* What you have to do *
The answer must be every line from the entries below that includes "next".

* Given records *
----------------
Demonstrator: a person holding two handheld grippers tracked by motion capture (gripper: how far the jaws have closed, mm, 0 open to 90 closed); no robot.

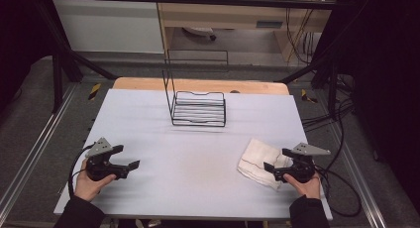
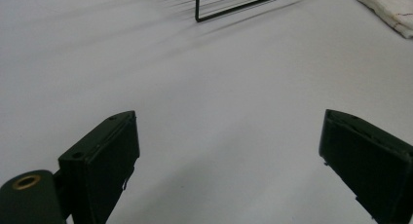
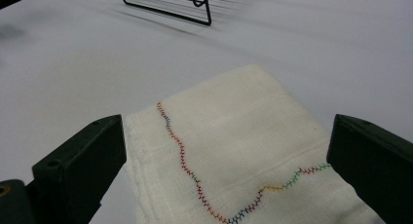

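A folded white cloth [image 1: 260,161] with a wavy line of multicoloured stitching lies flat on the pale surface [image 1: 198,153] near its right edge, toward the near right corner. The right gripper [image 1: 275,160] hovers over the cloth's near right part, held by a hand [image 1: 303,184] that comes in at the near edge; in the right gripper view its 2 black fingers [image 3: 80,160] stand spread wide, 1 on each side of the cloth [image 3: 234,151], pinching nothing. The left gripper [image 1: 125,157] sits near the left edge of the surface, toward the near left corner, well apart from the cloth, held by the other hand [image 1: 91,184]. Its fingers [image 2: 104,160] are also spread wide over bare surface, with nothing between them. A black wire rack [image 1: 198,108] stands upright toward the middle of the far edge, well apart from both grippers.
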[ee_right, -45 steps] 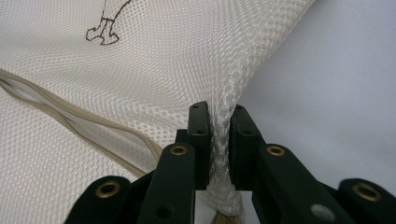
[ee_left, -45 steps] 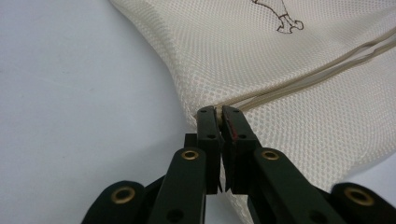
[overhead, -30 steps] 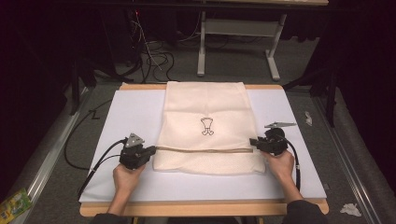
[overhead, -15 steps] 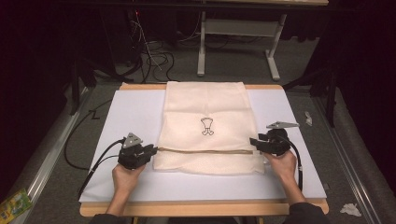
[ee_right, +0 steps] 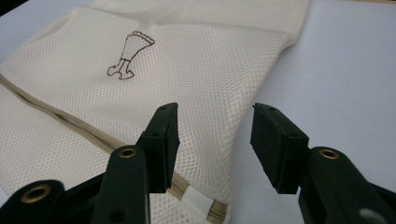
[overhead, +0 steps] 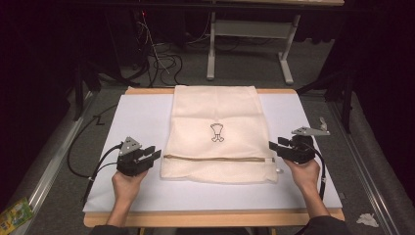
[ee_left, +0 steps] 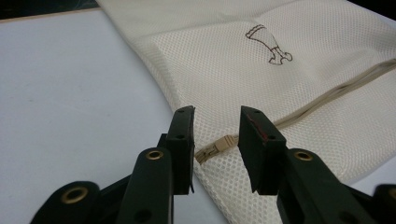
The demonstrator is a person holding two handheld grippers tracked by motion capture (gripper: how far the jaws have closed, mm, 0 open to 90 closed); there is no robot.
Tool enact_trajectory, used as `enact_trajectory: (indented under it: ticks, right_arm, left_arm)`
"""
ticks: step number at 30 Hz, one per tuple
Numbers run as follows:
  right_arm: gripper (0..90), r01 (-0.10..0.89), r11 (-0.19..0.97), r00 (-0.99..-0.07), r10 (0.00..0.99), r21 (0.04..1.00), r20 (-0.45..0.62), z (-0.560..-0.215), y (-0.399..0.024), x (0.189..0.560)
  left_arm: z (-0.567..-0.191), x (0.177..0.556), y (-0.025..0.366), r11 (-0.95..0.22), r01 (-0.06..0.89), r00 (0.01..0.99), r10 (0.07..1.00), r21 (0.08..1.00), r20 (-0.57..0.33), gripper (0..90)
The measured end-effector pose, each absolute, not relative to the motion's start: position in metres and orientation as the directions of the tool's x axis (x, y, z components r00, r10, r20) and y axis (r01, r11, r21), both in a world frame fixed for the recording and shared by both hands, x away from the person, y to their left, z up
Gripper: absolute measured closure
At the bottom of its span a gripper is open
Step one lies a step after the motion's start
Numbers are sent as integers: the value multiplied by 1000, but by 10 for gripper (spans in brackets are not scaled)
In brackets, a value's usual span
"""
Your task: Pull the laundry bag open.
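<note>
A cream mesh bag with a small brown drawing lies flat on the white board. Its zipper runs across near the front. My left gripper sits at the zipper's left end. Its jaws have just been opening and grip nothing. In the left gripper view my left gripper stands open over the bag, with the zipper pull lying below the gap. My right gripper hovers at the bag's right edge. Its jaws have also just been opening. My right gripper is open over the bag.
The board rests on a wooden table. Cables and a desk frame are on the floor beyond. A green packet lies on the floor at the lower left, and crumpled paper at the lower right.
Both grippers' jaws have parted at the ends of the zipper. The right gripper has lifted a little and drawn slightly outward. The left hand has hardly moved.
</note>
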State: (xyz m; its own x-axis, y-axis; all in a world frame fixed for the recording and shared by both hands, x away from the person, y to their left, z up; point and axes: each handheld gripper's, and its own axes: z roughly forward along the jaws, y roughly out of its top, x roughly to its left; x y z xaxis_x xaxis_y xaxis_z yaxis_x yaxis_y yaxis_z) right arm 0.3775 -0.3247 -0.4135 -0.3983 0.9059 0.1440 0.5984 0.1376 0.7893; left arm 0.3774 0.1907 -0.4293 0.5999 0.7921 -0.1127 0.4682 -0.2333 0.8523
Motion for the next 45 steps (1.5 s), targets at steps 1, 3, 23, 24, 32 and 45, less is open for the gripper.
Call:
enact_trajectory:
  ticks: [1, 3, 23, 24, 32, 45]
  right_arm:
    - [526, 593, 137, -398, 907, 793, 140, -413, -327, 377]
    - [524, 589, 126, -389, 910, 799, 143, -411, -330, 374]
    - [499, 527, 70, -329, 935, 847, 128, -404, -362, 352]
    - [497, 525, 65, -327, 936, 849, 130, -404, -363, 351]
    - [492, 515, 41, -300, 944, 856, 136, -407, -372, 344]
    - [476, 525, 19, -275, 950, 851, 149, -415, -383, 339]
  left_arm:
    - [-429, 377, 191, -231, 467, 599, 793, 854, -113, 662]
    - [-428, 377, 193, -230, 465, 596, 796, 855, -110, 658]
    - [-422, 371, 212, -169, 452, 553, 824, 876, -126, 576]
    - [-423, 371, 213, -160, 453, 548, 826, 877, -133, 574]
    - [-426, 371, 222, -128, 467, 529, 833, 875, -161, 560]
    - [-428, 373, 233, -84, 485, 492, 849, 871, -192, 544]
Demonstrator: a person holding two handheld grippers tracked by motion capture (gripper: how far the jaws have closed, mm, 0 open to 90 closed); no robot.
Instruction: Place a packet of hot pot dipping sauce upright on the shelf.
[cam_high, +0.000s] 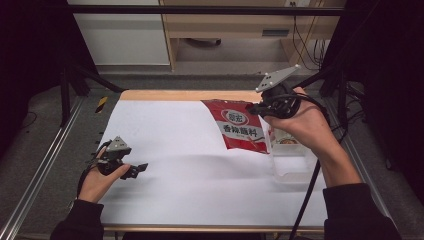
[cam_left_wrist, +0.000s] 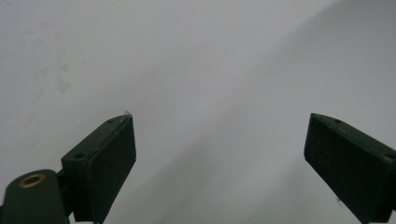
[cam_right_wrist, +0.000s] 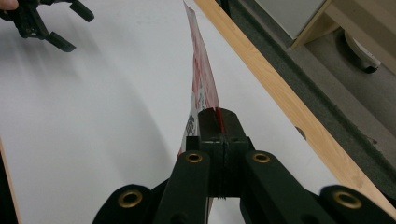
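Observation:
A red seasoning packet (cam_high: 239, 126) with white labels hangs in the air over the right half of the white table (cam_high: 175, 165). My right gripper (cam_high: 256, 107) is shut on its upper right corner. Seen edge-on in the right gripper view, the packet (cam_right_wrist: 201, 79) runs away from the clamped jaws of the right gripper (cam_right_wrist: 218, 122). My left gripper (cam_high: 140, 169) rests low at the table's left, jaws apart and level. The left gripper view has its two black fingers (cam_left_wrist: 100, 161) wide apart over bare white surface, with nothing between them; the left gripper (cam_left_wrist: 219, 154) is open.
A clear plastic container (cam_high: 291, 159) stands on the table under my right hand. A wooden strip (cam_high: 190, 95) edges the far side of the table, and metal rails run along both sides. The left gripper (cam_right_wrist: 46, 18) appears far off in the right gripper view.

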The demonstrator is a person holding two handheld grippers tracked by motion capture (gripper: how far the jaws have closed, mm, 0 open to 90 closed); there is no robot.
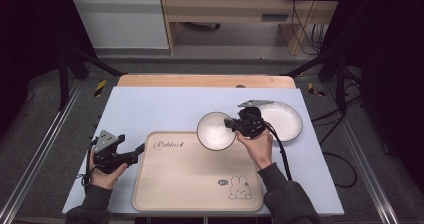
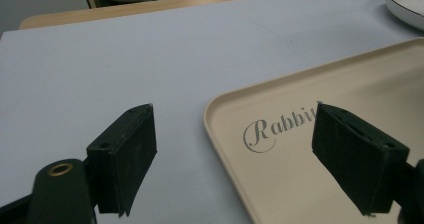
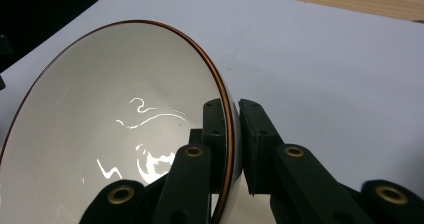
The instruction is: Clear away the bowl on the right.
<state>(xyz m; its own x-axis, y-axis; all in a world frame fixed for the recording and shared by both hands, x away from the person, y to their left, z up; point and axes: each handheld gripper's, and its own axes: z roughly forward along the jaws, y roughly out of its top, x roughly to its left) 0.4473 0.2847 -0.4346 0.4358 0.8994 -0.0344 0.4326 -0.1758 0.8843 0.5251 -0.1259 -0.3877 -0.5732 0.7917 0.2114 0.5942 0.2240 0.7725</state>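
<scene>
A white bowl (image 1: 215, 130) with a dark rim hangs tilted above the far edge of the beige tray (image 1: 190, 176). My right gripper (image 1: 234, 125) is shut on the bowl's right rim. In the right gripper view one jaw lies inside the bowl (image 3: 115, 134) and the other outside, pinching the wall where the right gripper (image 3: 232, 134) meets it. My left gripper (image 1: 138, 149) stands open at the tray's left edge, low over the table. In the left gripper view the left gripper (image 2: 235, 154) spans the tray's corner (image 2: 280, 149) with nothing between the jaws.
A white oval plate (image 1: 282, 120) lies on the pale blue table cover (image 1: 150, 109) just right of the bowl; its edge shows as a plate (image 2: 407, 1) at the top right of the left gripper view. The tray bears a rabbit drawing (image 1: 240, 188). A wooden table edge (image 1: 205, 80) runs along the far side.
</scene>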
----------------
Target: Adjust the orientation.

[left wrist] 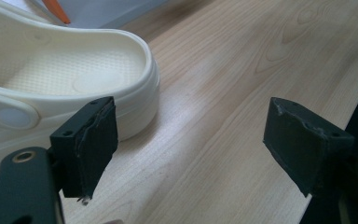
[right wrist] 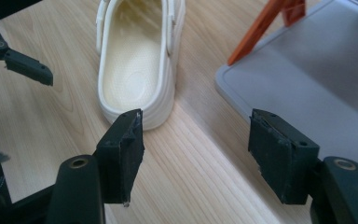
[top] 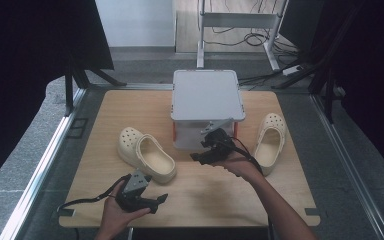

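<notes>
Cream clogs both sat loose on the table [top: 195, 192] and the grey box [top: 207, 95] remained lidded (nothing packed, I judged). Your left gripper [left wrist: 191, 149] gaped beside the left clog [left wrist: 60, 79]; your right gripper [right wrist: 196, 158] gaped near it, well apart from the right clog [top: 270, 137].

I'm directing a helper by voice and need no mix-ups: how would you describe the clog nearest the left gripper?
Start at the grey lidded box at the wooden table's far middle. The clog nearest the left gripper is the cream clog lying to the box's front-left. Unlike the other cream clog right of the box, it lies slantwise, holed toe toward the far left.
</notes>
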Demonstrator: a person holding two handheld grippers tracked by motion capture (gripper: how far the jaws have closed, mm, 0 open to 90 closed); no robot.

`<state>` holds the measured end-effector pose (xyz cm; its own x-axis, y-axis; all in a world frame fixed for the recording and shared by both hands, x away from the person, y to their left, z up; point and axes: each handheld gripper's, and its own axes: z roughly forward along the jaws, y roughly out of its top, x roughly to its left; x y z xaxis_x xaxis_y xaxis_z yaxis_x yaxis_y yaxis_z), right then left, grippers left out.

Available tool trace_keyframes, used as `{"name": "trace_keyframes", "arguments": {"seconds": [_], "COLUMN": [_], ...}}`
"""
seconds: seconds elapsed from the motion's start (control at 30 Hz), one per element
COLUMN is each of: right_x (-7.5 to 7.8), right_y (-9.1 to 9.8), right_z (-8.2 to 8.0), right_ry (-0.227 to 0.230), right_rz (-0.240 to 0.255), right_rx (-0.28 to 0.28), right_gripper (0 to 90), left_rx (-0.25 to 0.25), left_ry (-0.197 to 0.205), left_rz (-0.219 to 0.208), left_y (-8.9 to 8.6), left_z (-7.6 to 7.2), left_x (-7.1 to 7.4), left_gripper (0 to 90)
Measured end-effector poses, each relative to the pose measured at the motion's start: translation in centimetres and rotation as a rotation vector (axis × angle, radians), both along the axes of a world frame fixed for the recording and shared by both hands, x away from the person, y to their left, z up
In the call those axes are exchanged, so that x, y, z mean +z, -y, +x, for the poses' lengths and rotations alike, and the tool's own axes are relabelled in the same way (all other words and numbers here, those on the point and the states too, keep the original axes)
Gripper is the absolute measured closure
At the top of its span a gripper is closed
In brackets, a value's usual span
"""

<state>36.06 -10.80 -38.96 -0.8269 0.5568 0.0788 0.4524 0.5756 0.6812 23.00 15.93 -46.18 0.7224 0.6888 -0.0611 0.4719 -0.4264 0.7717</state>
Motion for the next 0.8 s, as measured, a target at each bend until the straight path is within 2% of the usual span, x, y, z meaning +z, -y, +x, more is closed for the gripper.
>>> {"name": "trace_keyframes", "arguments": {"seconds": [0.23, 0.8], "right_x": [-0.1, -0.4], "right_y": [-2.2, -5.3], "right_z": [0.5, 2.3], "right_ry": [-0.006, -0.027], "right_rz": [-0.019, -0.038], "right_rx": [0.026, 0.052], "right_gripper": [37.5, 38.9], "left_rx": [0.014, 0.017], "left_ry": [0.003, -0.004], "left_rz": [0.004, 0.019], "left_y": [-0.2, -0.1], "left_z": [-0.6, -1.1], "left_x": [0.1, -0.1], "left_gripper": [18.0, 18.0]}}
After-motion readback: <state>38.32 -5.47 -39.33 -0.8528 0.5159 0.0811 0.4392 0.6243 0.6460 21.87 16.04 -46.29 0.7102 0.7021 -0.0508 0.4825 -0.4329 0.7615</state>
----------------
* Result of the exercise *
Motion for the next 45 steps (1.5 s), targets at steps 1, 3, 23, 24, 32 and 45, less is open for the gripper.
Motion for the next 0.8 s, as measured, a target at each bend until the straight path is within 2% of the usual span, x, y, z meaning +z, -y, +x, more is closed for the gripper.

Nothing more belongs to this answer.